If you took out educational loans, is/was paying them back a financial strain?
To a certain degree, my school loans have been and will continue to be a strain. However, I feel the compensation and the earned degree (Doctor of Pharmacy) drastically outweighs any financial burdens of these loans in the long term.
In your position now, knowing what you do – what would you say to yourself 10 years ago?
Once I would have made the decision to attend pharmacy school, I would tell myself: “Take advantage of every opportunity presented to you. Don’t let anyone or anything hold you back. Your pharmacy career starts the day you begin college, not the day you graduate. And by the way, have some fun!”
What information/advice do you wish you had known when you were pre-pharmacy school?
When I was in school, I was what one could consider an “over-achiever.” I spent a lot of time studying and focused too much on getting good grades. I wish someone told me that I should start working on other skills sets, such as verbal communication, volunteering, sports, etc; as this would provide me with a more well-rounded experience in my early college days.
From your perspective, what is the biggest problem in healthcare today?
In my personal opinion, the issue of reimbursement is one of the biggest issues facing healthcare, and specifically pharmacy, today. The other problem I see is the influence of technology and social media on healthcare, where patients turn to internet sources for information rather than seeking advice from healthcare professionals with years of experience.
Where do you see pharmacy in 10 years?
I see pharmacy continuing to evolve in the next 10 years to where pharmacists play a much bigger role in patient’s healthcare. I hope to see pharmacists who work in community pharmacies get reimbursed for more than just dispensing medications and immunizing patients. I also hope to see pharmacists take on even more non-traditional roles, such as in the pharmaceutical industry, managed care, government, and business. I also hope to see the field of pharmacy continue to be one of the most respected and sought-after professions.
What types of outreach/volunteer work do you do, if any?
I try to interact and mentor pharmacy students as they approach graduation. I believe that it’s important to have someone with experience provide personal insight to students, which is what I try to do. I also like to teach, so I participate in a number of lectures, classes and associations at the University. Many of my colleagues are also actively involved in various hobbies and activities outside work.
How do you spend your free time? Any hobbies?
In my free time I enjoy playing basketball, spending time at the gym, reading books and watching movies. Unfortunately, I don’t have any specific hobbies, but I hope to soon.
Do you have any family, and if so, do you have enough time to spend with them? How do you balance work and life?

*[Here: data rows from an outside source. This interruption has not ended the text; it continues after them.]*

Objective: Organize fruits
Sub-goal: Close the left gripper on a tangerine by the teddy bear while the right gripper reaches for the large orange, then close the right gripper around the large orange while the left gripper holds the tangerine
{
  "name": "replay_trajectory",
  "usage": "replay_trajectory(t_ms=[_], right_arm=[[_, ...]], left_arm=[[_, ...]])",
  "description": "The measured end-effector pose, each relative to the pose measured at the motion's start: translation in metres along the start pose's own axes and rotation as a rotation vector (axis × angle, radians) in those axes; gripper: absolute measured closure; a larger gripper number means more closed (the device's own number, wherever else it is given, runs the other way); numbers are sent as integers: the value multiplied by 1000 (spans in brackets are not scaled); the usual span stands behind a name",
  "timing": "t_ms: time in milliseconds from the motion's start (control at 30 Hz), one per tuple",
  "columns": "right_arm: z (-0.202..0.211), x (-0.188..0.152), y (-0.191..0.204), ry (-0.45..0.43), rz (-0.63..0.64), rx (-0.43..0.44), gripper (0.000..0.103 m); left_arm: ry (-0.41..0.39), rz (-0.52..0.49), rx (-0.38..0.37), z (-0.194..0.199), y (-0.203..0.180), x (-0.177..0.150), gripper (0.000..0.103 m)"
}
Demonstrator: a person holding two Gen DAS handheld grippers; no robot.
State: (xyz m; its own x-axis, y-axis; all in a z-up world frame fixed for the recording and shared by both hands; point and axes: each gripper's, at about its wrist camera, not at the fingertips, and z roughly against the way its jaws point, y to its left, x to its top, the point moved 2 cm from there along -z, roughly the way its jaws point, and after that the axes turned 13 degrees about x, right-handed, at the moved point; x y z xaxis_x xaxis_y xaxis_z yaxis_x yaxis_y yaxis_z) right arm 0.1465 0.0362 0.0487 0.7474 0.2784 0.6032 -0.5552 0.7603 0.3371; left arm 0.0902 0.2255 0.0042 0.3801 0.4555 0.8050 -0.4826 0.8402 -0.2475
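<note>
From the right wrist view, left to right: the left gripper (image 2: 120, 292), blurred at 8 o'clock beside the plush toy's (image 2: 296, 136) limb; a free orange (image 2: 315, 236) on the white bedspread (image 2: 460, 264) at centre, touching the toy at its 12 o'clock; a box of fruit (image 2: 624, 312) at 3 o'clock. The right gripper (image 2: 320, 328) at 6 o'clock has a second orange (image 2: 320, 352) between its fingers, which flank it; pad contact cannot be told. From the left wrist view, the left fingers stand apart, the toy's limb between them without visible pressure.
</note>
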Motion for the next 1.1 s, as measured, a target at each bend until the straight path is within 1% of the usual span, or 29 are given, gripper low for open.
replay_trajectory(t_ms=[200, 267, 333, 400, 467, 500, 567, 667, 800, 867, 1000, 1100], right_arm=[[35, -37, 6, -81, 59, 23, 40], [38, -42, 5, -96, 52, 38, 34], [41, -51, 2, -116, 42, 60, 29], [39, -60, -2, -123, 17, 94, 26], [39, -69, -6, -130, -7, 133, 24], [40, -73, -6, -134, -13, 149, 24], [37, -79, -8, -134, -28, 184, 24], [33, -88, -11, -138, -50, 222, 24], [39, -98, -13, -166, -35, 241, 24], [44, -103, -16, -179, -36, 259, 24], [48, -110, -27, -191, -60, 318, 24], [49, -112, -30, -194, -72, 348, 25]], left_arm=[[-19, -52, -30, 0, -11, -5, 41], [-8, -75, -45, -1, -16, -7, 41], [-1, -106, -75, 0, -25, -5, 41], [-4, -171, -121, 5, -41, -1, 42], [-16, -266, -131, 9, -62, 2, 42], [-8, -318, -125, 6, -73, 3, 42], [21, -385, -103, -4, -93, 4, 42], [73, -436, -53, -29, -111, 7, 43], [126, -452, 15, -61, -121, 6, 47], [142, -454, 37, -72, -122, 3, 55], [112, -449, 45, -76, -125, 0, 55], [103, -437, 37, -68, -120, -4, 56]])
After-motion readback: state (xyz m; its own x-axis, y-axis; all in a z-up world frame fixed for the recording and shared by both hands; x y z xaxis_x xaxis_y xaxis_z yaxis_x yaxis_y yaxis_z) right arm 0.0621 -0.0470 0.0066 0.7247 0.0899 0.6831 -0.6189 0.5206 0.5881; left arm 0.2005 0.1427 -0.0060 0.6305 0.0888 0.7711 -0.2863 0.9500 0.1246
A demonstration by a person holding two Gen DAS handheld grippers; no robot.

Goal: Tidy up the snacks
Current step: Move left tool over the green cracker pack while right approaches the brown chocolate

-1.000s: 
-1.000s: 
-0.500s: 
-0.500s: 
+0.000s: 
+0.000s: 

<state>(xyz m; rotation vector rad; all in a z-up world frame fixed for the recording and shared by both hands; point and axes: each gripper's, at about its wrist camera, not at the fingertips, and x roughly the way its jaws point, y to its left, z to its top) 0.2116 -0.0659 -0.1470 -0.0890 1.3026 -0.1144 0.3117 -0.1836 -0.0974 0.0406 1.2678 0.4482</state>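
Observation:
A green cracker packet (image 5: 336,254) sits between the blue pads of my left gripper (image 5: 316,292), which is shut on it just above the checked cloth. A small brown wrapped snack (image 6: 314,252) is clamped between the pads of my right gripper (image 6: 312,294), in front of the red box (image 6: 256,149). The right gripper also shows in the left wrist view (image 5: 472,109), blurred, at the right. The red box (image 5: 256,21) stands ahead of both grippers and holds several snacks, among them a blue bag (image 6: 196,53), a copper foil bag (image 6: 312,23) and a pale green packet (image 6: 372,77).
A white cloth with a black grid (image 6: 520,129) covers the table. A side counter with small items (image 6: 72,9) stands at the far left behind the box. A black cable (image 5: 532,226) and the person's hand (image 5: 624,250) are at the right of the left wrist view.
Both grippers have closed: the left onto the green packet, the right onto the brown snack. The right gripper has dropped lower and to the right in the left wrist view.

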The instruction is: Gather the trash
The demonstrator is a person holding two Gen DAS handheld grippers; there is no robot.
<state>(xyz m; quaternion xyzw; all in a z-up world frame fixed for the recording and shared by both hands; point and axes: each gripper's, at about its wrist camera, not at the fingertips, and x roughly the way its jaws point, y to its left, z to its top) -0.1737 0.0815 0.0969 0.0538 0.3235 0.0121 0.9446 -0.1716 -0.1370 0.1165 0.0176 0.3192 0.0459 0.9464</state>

I do have enough time to spend with my wife, family and friends. I believe I have a very reasonable work-life balance, but I am also grateful to have very understanding people in my life who recognize the importance of my career and my passion for pharmacy.
Do you have any final piece of advice for students interested in pursuing pharmacy as a career?
I strongly encourage each student to discuss, evaluate and write down the reasons he/she is pursuing a career in pharmacy. The list should be extensive. However, if salary/compensation is at the top of that list, I strongly question the rationale of pursuing a career simply because of money. There will be days in school and on the job where money will not be enough of a reason to keep you going. For those who are interested in pursuing pharmacy because of the opportunities, responsibilities, and rewards that pharmacists share; it will truly fulfill your expectations. But only if you are willing to work hard. There are many avenues that new graduates can take. I chose the pharmaceutical industry for certain personal reasons, while others choose to be clinical pharmacists or retail pharmacists. All of these are very rewarding career paths in their own ways.